En tant qu’étrangers résidant dans un pays non partie à la Convention des Nations Unies de 1951 relative au statut des réfugiés, les Sri-lankais sont pratiquement dépourvus de tout droit social ou politique. Historiquement, l’Inde a toujours été un bon pays d’accueil, mais elle ne possède aucune disposition législative concernant le statut des réfugiés. De ce fait, le sort réservé à ces populations varie considérablement d’un cas à l’autre. Si, par exemple, les Tibétains et les Sri-lankais reçoivent normalement des cartes d’identité de réfugiés, il n’en va pas de même pour les réfugiés de l’ethnie Chakma établis dans le nord-est du pays. De nombreux spécialistes indiens de la question considèrent que les Tamouls sri-lankais sont relativement privilégiés. Au moins, les autorités ne cherchent pas à les contraindre à partir, comme c’est le cas pour les Chakmas. Néanmoins, aujourd’hui, les Tamouls sri-lankais se heurtent à une usure de la compassion.

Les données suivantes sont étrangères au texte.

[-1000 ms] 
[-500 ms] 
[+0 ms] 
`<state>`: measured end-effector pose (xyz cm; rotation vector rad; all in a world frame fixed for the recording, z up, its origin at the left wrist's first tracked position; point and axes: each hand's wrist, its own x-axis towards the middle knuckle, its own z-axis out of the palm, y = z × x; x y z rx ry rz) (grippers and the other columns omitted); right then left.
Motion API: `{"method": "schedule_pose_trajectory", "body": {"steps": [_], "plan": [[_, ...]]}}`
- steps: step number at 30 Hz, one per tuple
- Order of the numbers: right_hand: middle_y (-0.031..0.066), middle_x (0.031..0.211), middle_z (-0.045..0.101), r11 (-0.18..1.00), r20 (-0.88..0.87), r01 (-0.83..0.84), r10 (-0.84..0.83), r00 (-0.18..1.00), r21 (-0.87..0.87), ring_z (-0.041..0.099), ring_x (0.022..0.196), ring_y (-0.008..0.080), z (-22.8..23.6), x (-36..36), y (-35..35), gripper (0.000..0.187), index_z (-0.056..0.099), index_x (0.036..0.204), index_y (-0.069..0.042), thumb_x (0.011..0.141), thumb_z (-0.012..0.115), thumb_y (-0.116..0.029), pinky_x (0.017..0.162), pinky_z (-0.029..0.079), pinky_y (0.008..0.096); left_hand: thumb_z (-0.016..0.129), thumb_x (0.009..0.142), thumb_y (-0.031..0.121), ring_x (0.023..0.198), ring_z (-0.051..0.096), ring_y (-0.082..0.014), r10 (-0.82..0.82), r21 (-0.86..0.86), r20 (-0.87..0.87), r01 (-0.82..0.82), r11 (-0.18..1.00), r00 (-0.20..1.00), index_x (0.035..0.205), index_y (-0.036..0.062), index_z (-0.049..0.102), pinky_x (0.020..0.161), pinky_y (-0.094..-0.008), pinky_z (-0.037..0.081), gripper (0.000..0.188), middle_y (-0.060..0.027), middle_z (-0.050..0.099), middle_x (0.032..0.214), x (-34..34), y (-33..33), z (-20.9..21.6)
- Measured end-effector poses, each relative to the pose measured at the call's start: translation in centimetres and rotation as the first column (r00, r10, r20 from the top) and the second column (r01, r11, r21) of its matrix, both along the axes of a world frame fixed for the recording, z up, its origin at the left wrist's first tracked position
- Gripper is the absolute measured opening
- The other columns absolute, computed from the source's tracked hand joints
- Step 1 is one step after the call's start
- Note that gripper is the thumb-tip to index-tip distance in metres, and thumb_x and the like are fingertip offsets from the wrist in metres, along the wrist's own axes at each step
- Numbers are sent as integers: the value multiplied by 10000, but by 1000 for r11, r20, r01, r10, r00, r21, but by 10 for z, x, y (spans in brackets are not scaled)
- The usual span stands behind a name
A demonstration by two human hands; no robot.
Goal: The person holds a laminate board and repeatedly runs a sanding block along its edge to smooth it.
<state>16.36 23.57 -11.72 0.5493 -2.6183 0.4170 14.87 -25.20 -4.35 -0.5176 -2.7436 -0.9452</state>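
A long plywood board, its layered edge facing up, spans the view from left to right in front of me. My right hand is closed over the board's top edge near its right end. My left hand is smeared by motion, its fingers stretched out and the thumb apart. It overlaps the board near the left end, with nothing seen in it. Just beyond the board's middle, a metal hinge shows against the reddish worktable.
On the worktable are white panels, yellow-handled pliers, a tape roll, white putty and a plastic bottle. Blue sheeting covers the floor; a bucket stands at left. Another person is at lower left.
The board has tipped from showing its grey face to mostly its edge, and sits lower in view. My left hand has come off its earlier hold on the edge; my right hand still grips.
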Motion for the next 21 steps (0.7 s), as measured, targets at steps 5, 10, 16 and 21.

Lorsque les premières vagues ont touché le sol indien en 1983, elles ont reçu un accueil chaleureux. Les Tamouls du Tamil Nadu ont avec les Tamouls sri-lankais un lien culturel et linguistique étroit. Mais la sympathie pour ces derniers s’est évanouie à la suite de l’assassinat de l’ex-premier ministre indien Rajiv Gandhi en mai 1991. Selon toute probabilité, en effet, les Tigres de libération du Tamil Eelam (LTTE) — un groupe qui revendique la création d’une entité tamoule indépendante à Sri Lanka — avaient été mêlés à l’attentat. Dès lors, tout exilé sri-lankais était devenu suspect, quelles que soient ses convictions idéologiques.

Depuis juin 1992, un décret gouvernemental proscrit la présence d’ONG dans les camps de réfugiés pour des “raisons de sécurité”. Même les représentants du HCR sont tenus à l’écart, seuls quelques réseaux de volontaires chrétiens bénéficiant d’un droit d’accès officieux.

Dans ce pays surpeuplé, durement touché par la pauvreté et par une myriade d’autres problèmes qu’est l’Inde, la sympathie pour le sort des étrangers tend à devenir une denrée rare. Les réfugiés disputent des terres et des ressources limitées à d’autres groupes défavorisés.

 
 

Education à la survie

Les réfugiés sri-lankais ont habilement tourné l’adversité à leur avantage. Lorsque, fatiguées des pressions exercées par les autorités, les ONG indiennes ont mis un terme à leur action au sein des camps de réfugiés, ceux-ci ont aussitôt réagi en créant de puissants groupes d’auto-assistance. Cela n’a pas été sans susciter d’amères critiques, de la part notamment des ONG indiennes évincées des camps. Actuellement, des négociations tendues sont en cours entre les autorités du Tamil Nadu et le gouvernement central, en vue d’obtenir la révocation du décret interdisant aux ONG l’accès à ces camps.

De leur côté, les Tamouls sri-lankais réfugiés en Inde ont démontré qu’ils étaient de rudes interlocuteurs, capables eux aussi d’exercer de redoutables pressions. A la suite de l’assassinat de Rajiv Gandhi, Jayalalitha Jayaram, qui était à l’époque à la tête du gouvernement du Tamil Nadu, avait interdit aux enfants des réfugiés l’accès à tous les établissements éducatifs. L’avenir d’une génération entière était menacé. Les réfugiés réagirent en créant des
classes spéciales dans les camps. Simultanément, une campagne virulente fut lancée afin de faire annuler cette mesure. Des enfants réfugiés formèrent un choeur qui se produisait régulièrement lors de manifestations publiques auxquelles assistaient des fonctionnaires d’Etat. Les chants interprétés dans ces occasions plaidaient la compassion en faveur des frères tamouls. Cet effort fut payant: les étudiants sri-lankais purent à nouveau fréquenter les écoles. Pour les réfugiés, l’éducation et la musique se sont révélés de véritables instruments de la survie.

Patralekha Chaterjee
Ancienne étudiante du Refugee Studies Programme de l’Université d’Oxford, l’auteur travaille aujourd’hui comme journaliste à New Delhi. Elle est spécialisée dans les problèmes des populations migrantes.